Après un séjour temporaire de 3 mois, l’illusion qu’elle pourrait récupérer un peu de son autonomie, c’est l’entrée en EHPAD.
Pour le dossier d’admission, il faut à présent expliquer et réexpliquer à des professionnels la situation, le contexte.

Arrive enfin la signature du contrat de séjour… à ce moment-là, nous éprouvons un autre sentiment difficile à décrire : mélange de soulagement, de culpabilité, mais surtout… cette signature !
Ce n’est pas normal, les enfants ne signent pas à la place des parents, sauf si nous sommes des adolescents rebelles !
Les professionnels nous sollicitent pour raconter ses habitudes de vie, ses désirs, ses attentes…

Le dossier d’admission fait, on nous explique le fonctionnement de l’établissement et nous replongeons dans ce vocabulaire étrange… “Recueil de données”, “histoire de vie “, “projet de vie personnalisé “… Nous sommes invités à des rencontres pour tout expliquer.
Comment relater et résumer l’histoire d’une vie, des habitudes de vie, qui n’ont cessé d’évoluer ? Impossible… De toute manière, tout ce que nous disons nous paraît étrange, car nous avons l’impression de trahir la vie privée de notre mère. Nous savons qu’elle ne serait pas ravie d’étaler sa vie, ses habitudes…
Pour qu’elle s’intègre plus facilement et se sente chez elle, on apporte progressivement certains de ses petits meubles.

Déménager : une douleur

Nous ne débarrassons pas que des meubles et objets, nous entrons dans la vie intime de nos parents. Cette intrusion nous bouleverse émotionnellement.
Comment décrire le déchirement et la tristesse de déménager l’appartement où elle a passé 43 ans de sa vie avec son mari, ses enfants ?
Nous soulevons la jolie poussière des souvenirs heureux. Toutefois, lorsque nous arrivons à devoir remplir LE carton (papiers officiels, lettre, petits objets, photos de famille, bijoux…), c’est la révélation d’une vie intime, personnelle. Cette intrusion amène chez moi quelques larmes…

Le temps de l’adaptation

« Qui va lui dire que nous avons déménagé son appartement ? »
« Elle le sait… » — « non cela ne sert à rien… » Nous restons ainsi avec la peur de lui faire encore plus de mal, avec nos doutes et nos incertitudes… Encore plus étrange, on lui dit « maman, tu es chez toi », mais elle nous regarde avec de grands yeux et dit simplement « Vous avez réussi à m’enfermer ».
Et puis le doute s’installe, avons-nous choisi le bon établissement ? Les professionnels sont-ils à la hauteur ?À chaque visite, la fratrie se téléphone, « Alors comment l’avezvous trouvée aujourd’hui ? »
Et puis, vient le temps où on la voit sourire à un professionnel, alors qu’elle vient de nous
“jeter “. Pas toujours facile à accepter…

 

Aujourd’hui, l’histoire s’écrit au jour le jour. Elle reçoit régulièrement la visite de ses amies, « elles ne l’ont pas abandonnée ».

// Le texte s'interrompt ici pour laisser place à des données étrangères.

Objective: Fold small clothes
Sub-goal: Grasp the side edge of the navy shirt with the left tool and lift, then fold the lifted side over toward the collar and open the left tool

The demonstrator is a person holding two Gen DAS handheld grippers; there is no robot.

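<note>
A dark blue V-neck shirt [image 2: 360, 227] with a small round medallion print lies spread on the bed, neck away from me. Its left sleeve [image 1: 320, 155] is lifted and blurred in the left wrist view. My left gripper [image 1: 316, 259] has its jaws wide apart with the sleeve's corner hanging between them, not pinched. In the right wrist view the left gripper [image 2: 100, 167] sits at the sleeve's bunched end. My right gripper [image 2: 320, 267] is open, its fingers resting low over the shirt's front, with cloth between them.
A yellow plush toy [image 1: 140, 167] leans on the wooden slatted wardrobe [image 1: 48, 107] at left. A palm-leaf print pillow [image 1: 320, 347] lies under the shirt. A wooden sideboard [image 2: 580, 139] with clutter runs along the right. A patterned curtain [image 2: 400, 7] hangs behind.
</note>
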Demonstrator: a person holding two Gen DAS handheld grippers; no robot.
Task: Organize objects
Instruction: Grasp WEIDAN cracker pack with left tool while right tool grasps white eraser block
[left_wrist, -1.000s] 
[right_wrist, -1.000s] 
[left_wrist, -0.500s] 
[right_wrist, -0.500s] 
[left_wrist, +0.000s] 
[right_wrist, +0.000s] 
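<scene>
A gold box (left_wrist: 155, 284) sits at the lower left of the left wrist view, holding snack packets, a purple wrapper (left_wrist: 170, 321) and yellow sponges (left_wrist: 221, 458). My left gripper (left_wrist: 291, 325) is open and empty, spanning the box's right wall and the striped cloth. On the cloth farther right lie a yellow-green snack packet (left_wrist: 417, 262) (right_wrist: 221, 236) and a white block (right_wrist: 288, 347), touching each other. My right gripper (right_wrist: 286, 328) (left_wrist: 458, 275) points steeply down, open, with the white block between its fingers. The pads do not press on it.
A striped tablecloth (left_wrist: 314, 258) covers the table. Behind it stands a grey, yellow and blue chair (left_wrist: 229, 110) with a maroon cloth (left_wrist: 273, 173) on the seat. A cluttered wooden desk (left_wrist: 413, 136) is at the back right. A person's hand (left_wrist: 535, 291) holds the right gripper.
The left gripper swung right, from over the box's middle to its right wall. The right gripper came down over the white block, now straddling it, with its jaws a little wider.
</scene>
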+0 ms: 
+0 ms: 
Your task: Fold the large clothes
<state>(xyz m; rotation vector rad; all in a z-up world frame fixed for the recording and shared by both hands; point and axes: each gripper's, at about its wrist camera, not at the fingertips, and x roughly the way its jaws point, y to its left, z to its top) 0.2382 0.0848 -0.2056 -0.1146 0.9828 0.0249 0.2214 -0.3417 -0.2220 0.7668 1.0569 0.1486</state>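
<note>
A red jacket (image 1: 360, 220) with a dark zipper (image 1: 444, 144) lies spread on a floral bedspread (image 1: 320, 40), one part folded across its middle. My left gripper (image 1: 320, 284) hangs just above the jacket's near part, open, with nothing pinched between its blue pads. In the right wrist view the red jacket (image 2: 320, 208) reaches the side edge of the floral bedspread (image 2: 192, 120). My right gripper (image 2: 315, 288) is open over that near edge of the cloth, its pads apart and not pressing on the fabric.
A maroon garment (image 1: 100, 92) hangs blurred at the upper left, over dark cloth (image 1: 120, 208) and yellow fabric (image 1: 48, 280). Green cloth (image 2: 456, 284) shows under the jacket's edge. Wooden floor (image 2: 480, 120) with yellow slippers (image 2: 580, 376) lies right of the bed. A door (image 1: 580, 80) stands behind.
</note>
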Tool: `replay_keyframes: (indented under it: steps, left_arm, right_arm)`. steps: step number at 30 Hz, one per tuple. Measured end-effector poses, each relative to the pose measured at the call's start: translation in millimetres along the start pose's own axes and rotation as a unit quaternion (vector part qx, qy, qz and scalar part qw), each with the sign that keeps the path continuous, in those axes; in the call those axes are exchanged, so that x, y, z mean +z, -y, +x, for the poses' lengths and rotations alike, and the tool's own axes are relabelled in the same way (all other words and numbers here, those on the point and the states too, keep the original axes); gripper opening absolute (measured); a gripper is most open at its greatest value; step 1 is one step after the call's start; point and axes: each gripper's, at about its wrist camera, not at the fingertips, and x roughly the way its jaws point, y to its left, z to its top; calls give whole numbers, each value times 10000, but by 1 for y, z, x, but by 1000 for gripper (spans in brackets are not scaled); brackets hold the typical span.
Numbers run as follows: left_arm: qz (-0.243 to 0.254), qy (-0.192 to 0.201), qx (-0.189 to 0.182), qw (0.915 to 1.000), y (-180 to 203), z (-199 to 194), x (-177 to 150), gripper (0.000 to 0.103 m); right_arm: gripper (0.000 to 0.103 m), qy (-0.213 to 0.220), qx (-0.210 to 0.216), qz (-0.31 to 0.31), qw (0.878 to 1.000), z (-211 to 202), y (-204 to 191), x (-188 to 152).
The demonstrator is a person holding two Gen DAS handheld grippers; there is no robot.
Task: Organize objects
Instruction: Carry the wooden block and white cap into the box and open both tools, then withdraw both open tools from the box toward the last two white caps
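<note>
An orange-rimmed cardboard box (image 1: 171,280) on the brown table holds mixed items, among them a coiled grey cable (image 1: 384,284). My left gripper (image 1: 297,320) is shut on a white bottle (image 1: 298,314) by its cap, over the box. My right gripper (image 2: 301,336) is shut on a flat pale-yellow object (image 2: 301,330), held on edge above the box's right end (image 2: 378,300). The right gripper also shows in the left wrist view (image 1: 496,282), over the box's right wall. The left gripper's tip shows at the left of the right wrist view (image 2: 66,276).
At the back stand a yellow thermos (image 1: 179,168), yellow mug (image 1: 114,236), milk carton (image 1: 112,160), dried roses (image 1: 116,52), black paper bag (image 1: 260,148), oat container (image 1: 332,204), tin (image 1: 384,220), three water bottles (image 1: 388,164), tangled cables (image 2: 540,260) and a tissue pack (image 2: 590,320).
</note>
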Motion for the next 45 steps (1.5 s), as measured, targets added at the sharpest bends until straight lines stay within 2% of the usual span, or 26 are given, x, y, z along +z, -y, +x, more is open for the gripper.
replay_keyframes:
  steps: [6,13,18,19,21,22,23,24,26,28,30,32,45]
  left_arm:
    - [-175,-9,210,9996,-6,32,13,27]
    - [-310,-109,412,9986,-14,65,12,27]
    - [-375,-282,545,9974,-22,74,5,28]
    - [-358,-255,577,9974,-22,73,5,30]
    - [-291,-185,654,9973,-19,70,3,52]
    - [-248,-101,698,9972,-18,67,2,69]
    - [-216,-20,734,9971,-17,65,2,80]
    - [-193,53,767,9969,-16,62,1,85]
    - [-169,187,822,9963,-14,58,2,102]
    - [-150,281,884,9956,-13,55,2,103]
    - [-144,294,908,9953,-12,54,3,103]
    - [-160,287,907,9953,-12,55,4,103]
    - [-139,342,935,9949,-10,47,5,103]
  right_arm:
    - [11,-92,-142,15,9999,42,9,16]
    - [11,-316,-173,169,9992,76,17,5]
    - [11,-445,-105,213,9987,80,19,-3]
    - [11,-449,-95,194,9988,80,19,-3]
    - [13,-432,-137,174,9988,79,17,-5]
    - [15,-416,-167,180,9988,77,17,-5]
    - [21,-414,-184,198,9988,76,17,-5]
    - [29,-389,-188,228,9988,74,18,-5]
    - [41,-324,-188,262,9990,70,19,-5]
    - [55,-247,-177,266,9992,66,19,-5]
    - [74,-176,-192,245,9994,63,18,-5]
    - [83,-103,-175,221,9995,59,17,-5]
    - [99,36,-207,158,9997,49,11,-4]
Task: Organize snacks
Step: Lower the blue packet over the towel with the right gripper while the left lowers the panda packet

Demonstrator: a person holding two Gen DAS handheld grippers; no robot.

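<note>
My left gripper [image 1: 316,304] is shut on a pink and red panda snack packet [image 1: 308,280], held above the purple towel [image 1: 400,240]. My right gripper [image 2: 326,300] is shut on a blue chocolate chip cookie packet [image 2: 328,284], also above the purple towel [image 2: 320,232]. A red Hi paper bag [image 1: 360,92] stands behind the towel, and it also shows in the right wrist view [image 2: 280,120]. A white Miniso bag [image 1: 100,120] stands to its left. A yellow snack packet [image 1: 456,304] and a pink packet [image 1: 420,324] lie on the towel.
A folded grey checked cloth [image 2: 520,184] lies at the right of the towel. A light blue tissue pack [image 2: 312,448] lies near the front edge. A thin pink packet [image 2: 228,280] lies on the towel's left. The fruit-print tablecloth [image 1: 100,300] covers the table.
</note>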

Au fil des visites, nous la voyons évoluer. Lorsqu’elle est sereine et souriante, nous quittons l’établissement tranquille, en nous disant « nous avons fait le bon choix » ; les jours où elle est moins en forme, nos incertitudes reviennent et nous repartons avec le doute et la peur d’un appel téléphonique qui annoncerait la fin d’une histoire de vie.